Yorumcu okurlarımız bugün bize pek çatamayacak ve muhtemelen birbirleriyle de pek kapışamayacak.
Çünkü bu pastoral nostaljik yazı agresif yorumlara konu olmayacak, dolayısıyla okuyucular arasında, “12:25, sen herhalde yazıyı tersinden okumuşsun…” gibi laf sokmalara da pek mahal kalmayacak. Kısacası, bugün bu yazımız stres attırma gibi bir hizmet sunamayacak… Yazımızın konusu memleket, yani Giresun… 1965 yılında Giresun’un bir köyünde dünyaya geldim ve üniversite sınavına girdiğim zamana denk gelen 1983 senesine kadar Giresun’dan başka bir yer görmedim.

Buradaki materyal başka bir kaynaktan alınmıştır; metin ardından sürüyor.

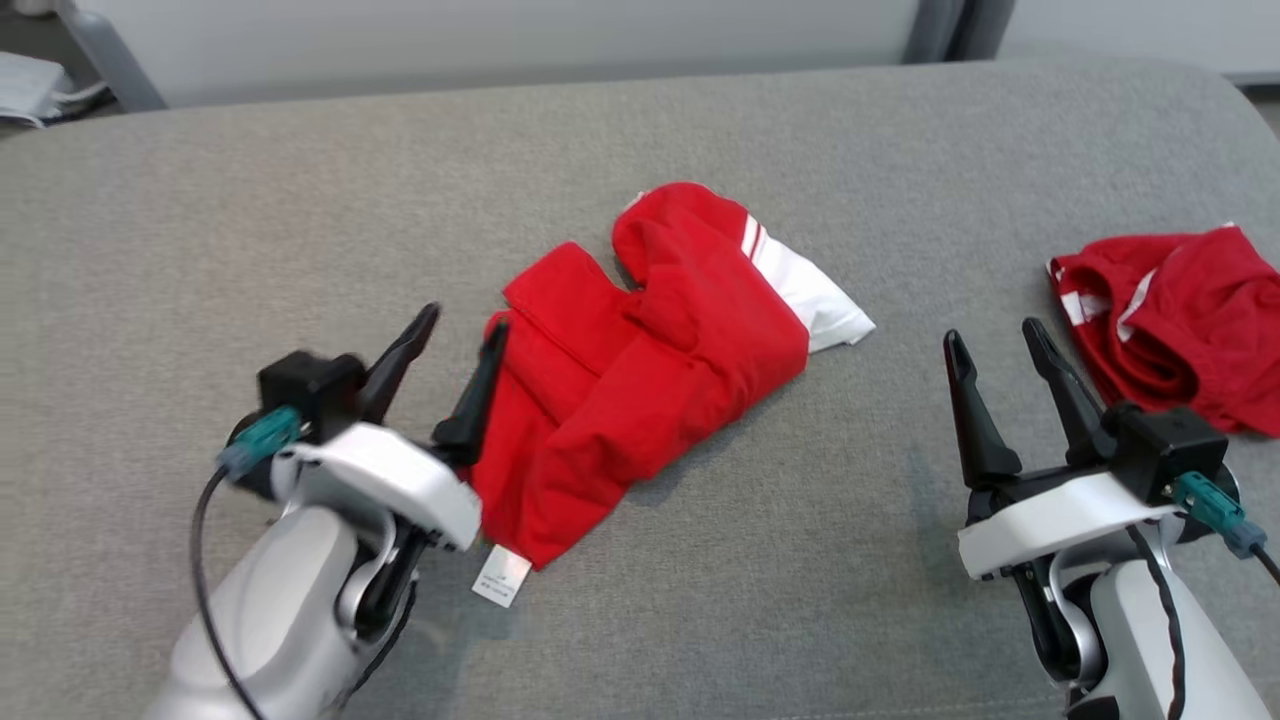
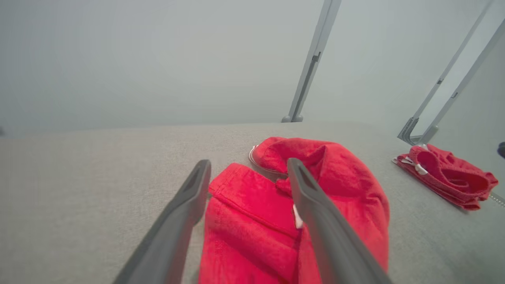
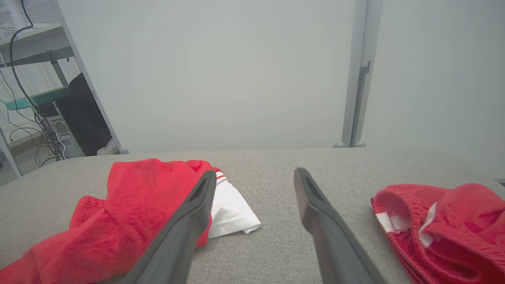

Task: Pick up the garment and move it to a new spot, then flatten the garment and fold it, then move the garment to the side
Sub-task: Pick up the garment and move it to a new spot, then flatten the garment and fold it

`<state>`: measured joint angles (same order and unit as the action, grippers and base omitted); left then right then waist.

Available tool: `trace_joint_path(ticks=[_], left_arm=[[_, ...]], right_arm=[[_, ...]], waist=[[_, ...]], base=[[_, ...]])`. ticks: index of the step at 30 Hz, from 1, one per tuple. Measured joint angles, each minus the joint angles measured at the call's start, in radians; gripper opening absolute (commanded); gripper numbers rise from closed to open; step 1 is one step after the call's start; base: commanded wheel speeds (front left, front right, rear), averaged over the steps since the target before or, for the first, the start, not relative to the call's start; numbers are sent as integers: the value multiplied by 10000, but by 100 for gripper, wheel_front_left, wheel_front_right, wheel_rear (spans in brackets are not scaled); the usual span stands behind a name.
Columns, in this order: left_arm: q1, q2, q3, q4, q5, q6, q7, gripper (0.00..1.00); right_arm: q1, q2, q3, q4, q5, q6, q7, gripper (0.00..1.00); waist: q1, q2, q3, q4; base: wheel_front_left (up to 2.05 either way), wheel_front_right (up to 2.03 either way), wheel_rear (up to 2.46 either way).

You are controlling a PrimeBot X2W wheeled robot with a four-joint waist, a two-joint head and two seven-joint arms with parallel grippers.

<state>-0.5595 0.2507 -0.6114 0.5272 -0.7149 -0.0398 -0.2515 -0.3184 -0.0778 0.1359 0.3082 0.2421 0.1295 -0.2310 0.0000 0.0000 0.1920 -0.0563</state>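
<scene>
A red garment (image 1: 650,350) with a white, red-striped part lies crumpled on the middle of the grey fabric surface (image 1: 300,200). A small white label sticks out at its near end. My left gripper (image 1: 463,320) hovers open at the garment's left edge, gripping nothing. In the left wrist view the garment (image 2: 252,221) lies under and between the spread fingers of the left gripper (image 2: 248,163). My right gripper (image 1: 991,335) stands open over bare surface to the garment's right. The right wrist view has the garment (image 3: 138,197) left of the right gripper (image 3: 255,173).
A second red garment (image 1: 1180,320) with white trim lies bunched at the right edge, just beyond my right gripper; it also appears in the wrist views (image 2: 449,179) (image 3: 446,221). Grey posts (image 3: 357,79) and a pale wall stand behind the surface.
</scene>
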Motion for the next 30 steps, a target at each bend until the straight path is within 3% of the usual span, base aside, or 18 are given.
trace_joint_path(ticks=[8,16,20,30], left_arm=[[1921,73,2144,-828,1227,142,0,100],[3587,-359,3578,-1365,2104,138,0,100],[4385,-790,3927,-1179,2416,-192,0,100],[4513,-1457,4105,-709,2970,-648,0,100]], right_arm=[[533,-104,-180,29,75,0,13,100],[1128,-138,-242,67,132,0,17,100],[1272,-151,-207,61,132,0,98,100],[1075,-245,667,380,113,0,476,100]], waist=[[0,0,-791,558],[0,0,-1381,879],[0,0,-1425,920],[0,0,-1230,1050]], base=[[0,0,0],[0,0,0],[0,0,0],[0,0,0]])
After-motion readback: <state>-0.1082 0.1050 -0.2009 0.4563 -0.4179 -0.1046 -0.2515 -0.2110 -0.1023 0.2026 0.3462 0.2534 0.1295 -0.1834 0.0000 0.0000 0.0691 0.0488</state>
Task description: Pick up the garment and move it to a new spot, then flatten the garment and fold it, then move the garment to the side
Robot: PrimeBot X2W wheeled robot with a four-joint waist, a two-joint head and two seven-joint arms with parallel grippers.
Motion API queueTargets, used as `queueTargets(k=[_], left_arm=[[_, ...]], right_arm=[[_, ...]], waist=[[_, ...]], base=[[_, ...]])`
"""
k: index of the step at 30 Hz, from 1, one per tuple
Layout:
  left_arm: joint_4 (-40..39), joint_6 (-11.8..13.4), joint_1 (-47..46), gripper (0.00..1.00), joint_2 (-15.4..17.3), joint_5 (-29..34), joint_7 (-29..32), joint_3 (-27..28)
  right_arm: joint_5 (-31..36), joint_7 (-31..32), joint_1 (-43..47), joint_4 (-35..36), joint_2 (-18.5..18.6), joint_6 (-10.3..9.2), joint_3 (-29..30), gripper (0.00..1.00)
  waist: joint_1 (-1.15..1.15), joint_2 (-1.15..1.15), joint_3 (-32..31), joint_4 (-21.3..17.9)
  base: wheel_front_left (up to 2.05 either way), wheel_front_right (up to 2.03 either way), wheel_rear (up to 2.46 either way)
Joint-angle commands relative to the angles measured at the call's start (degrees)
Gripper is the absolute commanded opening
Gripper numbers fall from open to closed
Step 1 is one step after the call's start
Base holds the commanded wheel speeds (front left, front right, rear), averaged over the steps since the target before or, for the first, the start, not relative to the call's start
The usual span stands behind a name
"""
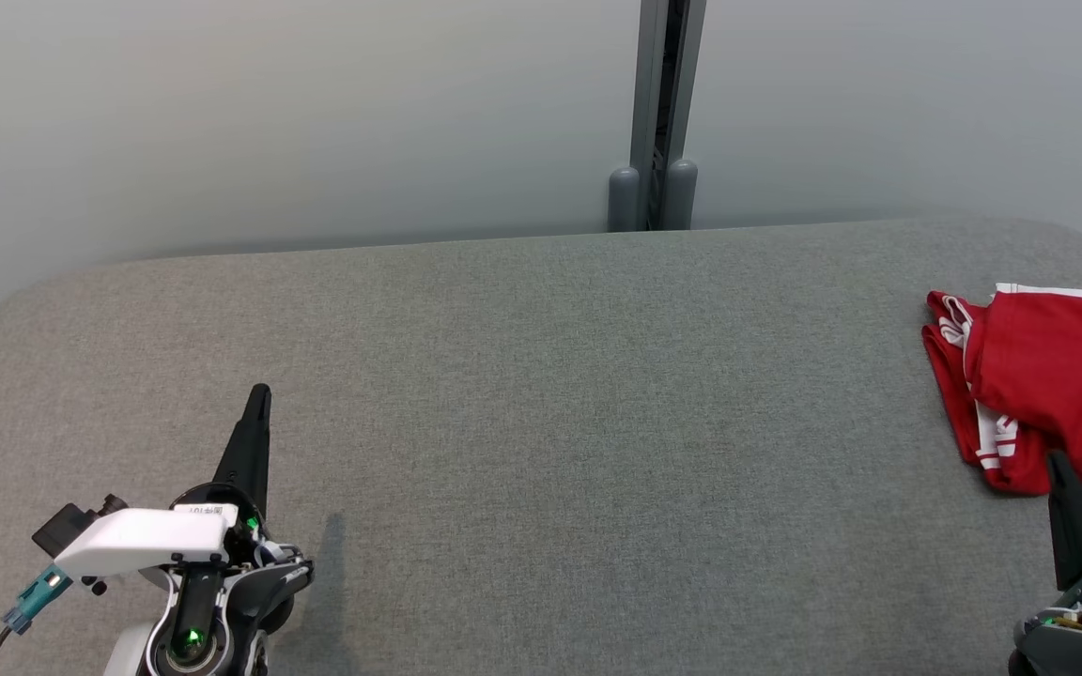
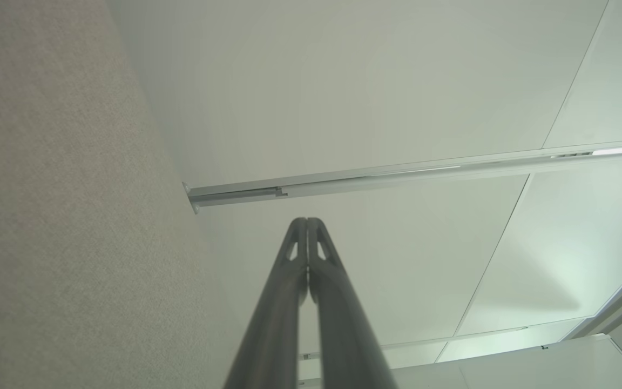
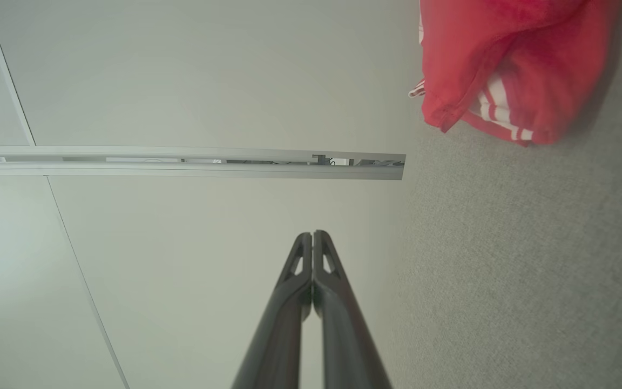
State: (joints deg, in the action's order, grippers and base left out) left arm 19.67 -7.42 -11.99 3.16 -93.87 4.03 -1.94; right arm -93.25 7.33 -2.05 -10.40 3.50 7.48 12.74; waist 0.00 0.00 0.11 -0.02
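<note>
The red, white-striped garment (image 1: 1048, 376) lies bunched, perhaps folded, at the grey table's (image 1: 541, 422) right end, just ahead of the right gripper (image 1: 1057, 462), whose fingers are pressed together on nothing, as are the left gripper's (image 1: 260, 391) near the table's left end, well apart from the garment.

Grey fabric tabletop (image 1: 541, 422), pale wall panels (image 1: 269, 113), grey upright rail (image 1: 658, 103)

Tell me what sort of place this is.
Probably an indoor test room or lab workstation: a wide grey fabric-covered table, bare pale wall panels joined by a metal post, and one red garment lying at the table's right end.
</note>
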Motion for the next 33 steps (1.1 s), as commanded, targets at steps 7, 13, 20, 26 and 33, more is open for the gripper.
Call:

Daha sonraki yıllarda ise hangi şehre veya hangi ülkeye gidersem gideyim, bir an önce kendi memleketime geri dönmeyi istedim… Ömürden elli yılı devirmeme rağmen memlekete duyduğum bağlılık ve özlemden pek bir şey eksilmedi… Çünkü Giresun benim için hep en güzel yerdi…
Giresun’un güzelliği ne esnaf kefaletinde, ne ticaretinde ve ne de siyasetindedir. Bütün güzellik Allah’ın Giresun’a bahşettiği doğal güzellikler ile belki de iki elin parmaklarını geçmeyecek sayıdaki dostların sohbet ve muhabbetindedir. Bunun yanında tabii ki “Gülburnu senin, Kulakkaya Gırık Bahçe benim” gezmek, Çırak Deresi’nden Meydan istikametine doğru sahil boyunca yürümek, Çınarlar mevkiindeki çay ocağında koltuk ekmeği ve tulum peyniriyle çay içmek, Pazar günü fırında sıra bekleyip kıymalı pide veya yağlı çıksın diye beklemek, fındık vakti köye gidip derenin kenarında türkü söylemek, seksenli yıllara döndüğümüzde ise Çerkez mevkiinden denize dalıp Küçük Ada’ya kadar yüzmek de sırf Giresun’da yaşanan başka güzelliklerdir…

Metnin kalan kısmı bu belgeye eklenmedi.